Le parachutage des Saisies, 60 ans après...

Premier août 1944, le col des Saisies va devenir le théâtre d'un des plus gros parachutage d’armes accordé par les alliés à la Résistance française. Depuis des mois les maquis de Savoie réclament à Londres des armes pour se battre, le capitaine Jean Bulle, en collaboration avec la Mission Interalliée, organise le parachutage tant attendu, ce sera sur le massif du Beaufortin, au col des Saisies, nom de code "Ebonite".

Un container vient de toucher le sol, aussitôt une équipe s’affaire à le récupérer et à plier le parachute sous la surveillance de sentinelles. Le parachute, Mod. STORES Réf. 15C/63, tout comme le container, est de fabrication britannique.

A 14 heures, 78 bombardiers B17 du 338ième groupe de bombardement US, escortés par des P51 Mustangs, apparaissent au-dessus du col et commencent à larguer les premiers containers en deux vagues. En tout c’est 899 containers que récupèrent les maquisards venus de toute la Savoie, leur "butin" est conséquent : 1096 PM Sten, 298 FM Bren, 1350 fusils Lee-Enfield, 2080 grenades Mills, 1030 grenades Gammon, 260 Colt 45, 51 Piat, deux millions et demi de munitions, de l’explosif, des médicaments, des uniformes, des rations et de l’argent. En plus du matériel sept hommes sautent en parachute, ce sont des Marines de l’OSS formant la mission "Union 2", malheureusement, l’un deux, le sergent Charles Perry s’écrase au sol, son parachute ne s’est pas ouvert. Commandés par le Major Ortiz (ancien de la Légion Etrangère), ces six américains doivent conseiller et coordonner les maquisards.


Aussitôt récupéré, le pesant container (environ 145 kg) est chargé à l’arrière d’un camion Citroën type 23 LU afin d’être distribué, plus tard, à un groupe de combat. Les tenues sont disparates : effets de l’armée française, équipements allemands, vêtements civils, armement français, anglais, allemand etc…

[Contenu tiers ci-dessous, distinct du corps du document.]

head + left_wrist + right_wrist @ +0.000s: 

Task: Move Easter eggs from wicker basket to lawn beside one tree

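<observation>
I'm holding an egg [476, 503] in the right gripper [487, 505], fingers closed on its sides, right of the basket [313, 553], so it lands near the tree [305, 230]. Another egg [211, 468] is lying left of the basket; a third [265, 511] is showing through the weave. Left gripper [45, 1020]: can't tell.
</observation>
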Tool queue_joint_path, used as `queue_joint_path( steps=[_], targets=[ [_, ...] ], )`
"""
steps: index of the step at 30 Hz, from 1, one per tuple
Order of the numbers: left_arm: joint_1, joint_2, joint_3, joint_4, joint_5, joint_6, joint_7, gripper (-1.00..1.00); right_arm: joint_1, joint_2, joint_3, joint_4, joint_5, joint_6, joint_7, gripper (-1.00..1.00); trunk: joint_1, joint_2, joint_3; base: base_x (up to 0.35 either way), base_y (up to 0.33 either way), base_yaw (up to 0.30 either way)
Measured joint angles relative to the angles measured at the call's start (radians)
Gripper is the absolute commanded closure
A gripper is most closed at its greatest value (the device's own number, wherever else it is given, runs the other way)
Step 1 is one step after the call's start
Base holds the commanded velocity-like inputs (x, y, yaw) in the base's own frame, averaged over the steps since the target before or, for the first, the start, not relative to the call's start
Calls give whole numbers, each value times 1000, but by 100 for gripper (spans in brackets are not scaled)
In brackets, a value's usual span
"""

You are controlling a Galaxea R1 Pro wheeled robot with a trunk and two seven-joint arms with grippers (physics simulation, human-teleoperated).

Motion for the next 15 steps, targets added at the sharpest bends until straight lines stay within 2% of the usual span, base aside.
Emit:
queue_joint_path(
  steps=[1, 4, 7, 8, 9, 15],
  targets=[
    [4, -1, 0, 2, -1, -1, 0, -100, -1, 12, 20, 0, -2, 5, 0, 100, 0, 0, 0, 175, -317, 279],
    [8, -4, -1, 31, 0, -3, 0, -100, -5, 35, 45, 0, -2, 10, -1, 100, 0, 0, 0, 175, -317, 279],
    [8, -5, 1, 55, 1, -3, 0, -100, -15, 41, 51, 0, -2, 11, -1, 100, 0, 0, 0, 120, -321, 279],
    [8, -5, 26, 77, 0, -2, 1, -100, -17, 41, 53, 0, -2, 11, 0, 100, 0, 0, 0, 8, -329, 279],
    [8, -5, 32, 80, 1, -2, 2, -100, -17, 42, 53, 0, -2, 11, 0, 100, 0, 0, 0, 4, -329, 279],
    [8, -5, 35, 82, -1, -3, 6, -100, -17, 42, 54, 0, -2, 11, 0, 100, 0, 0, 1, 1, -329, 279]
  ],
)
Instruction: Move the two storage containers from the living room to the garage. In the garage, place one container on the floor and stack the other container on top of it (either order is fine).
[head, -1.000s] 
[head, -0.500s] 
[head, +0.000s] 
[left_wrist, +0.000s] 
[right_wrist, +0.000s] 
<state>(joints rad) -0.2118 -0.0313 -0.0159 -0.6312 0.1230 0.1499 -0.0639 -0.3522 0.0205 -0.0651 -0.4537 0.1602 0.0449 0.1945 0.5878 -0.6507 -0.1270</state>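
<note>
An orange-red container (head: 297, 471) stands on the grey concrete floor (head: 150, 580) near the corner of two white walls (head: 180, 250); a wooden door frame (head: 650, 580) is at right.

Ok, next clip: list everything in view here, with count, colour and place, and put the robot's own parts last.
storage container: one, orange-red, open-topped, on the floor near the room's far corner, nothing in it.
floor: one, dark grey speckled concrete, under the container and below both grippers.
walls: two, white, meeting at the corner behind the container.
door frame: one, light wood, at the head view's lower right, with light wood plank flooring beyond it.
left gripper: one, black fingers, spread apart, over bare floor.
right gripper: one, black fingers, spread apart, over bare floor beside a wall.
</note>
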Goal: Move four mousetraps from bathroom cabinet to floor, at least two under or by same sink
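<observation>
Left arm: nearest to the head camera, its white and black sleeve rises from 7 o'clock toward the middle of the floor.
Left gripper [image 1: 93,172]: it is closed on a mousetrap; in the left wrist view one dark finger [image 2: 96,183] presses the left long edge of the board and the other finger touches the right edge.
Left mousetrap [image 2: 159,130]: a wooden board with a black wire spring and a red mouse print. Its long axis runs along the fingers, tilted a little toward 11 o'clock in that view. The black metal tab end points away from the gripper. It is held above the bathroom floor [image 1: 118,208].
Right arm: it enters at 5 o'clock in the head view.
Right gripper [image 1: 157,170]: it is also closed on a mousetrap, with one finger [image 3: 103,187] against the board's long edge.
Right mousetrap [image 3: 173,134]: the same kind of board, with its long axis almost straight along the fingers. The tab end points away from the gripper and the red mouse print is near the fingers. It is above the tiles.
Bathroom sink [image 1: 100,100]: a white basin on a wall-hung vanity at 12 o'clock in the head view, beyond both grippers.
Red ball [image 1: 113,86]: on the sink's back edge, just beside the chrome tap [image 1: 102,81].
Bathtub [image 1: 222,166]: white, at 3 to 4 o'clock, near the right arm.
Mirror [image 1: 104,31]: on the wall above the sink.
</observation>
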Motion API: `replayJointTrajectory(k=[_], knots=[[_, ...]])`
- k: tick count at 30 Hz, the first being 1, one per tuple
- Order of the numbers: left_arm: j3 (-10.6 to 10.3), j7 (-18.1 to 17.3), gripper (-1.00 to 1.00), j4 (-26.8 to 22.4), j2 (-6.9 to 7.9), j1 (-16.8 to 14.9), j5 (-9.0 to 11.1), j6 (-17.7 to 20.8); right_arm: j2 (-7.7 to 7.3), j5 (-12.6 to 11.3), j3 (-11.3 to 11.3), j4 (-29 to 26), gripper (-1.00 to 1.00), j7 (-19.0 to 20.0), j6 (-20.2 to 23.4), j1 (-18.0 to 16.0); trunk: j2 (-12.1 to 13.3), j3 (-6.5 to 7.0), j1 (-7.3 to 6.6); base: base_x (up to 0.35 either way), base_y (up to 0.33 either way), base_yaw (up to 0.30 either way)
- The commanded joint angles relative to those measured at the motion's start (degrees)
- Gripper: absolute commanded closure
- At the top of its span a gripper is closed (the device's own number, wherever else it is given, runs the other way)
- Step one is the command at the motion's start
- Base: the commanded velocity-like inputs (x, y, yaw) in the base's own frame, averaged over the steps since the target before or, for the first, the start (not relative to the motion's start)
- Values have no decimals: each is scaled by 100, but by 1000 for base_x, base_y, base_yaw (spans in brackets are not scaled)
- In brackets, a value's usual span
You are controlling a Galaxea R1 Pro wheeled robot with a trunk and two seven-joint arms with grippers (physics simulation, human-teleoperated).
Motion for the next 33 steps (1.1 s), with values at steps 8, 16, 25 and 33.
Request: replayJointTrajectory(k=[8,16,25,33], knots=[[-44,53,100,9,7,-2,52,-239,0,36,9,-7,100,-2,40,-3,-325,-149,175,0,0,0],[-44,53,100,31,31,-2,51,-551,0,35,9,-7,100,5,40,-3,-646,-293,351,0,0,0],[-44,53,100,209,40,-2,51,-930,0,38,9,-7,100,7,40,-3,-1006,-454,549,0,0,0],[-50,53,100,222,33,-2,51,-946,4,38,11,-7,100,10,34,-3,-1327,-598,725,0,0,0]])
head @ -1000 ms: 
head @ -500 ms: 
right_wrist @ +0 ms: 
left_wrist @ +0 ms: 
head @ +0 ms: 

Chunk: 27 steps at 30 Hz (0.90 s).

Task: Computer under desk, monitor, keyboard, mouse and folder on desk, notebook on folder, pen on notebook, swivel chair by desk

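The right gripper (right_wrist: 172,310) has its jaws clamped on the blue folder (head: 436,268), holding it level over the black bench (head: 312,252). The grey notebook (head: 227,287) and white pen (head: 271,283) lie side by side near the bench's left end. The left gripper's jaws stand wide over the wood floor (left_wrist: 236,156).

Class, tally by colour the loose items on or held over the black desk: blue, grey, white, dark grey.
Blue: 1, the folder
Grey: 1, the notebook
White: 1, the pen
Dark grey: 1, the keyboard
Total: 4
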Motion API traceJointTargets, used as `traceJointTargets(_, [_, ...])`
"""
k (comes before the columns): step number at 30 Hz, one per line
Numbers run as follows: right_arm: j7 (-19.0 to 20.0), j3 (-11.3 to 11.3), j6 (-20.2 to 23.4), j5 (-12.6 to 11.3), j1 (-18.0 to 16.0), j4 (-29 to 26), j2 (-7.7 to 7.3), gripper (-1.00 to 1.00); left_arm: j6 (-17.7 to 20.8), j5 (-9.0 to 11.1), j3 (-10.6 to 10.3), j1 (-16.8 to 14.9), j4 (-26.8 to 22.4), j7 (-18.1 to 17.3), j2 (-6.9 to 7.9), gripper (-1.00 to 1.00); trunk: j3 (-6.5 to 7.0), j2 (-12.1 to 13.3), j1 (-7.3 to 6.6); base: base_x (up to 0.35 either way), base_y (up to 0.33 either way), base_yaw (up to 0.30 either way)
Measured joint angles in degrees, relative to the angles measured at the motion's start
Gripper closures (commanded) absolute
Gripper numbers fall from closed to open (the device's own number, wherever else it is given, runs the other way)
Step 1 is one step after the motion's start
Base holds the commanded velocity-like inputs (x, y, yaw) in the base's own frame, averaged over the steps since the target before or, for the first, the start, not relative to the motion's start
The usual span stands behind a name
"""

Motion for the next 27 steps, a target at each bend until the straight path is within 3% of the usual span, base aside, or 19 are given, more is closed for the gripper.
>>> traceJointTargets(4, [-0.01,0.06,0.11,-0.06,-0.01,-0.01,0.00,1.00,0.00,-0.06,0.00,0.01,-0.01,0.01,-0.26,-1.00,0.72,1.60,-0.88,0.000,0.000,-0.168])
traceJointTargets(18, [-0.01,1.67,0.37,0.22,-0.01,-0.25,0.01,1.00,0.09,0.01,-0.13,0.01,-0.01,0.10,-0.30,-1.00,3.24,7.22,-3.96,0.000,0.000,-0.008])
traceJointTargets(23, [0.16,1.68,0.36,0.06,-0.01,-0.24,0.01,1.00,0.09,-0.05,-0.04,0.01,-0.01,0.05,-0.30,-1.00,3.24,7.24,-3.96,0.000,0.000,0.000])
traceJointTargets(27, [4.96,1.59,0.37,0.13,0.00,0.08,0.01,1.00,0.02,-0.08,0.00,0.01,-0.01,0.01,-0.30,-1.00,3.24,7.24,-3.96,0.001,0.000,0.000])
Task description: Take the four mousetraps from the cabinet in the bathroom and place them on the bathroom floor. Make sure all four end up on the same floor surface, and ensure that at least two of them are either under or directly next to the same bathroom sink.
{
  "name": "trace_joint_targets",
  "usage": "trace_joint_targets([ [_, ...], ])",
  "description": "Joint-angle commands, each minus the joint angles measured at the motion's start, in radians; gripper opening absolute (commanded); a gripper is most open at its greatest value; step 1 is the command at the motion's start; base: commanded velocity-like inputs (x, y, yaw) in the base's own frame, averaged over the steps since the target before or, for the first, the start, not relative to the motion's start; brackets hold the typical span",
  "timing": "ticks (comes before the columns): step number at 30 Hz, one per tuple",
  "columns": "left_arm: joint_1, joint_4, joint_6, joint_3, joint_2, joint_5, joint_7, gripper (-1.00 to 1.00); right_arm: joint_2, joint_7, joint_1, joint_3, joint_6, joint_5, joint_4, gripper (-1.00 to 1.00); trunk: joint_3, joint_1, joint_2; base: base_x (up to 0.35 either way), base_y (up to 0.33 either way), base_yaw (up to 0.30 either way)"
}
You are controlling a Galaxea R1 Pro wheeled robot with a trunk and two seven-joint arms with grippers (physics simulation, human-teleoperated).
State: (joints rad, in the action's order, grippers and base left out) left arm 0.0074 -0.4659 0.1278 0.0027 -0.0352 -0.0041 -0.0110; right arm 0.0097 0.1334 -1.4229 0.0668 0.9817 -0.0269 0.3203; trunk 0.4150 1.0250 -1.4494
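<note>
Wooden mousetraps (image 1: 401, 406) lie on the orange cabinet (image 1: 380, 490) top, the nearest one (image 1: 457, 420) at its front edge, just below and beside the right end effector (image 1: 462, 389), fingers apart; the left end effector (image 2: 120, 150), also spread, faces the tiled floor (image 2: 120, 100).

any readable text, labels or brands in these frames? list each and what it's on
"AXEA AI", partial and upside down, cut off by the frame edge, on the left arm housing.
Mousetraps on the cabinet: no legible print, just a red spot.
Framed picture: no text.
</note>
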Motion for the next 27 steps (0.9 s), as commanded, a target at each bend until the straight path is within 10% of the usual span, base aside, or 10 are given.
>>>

A la nuit tombée, la plupart des armes a été répartie entre les différents groupes qui regagnent leurs secteurs en camions, en charrette, à dos de mulet ou à pied. Cet apport en armes va considérablement renforcer l’esprit offensif de la Résistance savoyarde et va accélérer la libération des villes et vallées dans les semaines qui suivent.

Photo de groupe autour du container fraîchement ouvert : FM Bren, PM Sten Mk II et Mk III, Lee Enfield n°1 Mk III et n°4 Mk I, munitions conditionnées dans des cartouchières d’allégement, merci les Alliés ! Le container est de type Mk III, s’ouvrant sur toute sa longueur, il ferme par trois verrous et fait 1,70 m de long.

Ce maquisard porte une tenue typique de la période : blouson de skieur et poignard des Chantiers de Jeunesse, béret civil, fusil Mauser 98K, ceinturon et cartouchières pris sur l'ennemi. 

Soixante ans plus tard, les membres de "Tempête sur les Alpes" étaient présents aux côtés des acteurs encore vivants de cet événement lors de la cérémonie commémorative organisée autour de la tombe du Sergent Perry devenue depuis un monument. Aux côtés des vétérans français, une forte délégation de Marines était venue de Stuttgart accompagner les deux membres de la mission "Union 2" encore vivants : les sergents John Bodnar et Jack Risler. C’est sur les lieux mêmes du parachutage, à l’issue de la cérémonie, que nous en avons profités pour faire ces quelques clichés de reconstitution.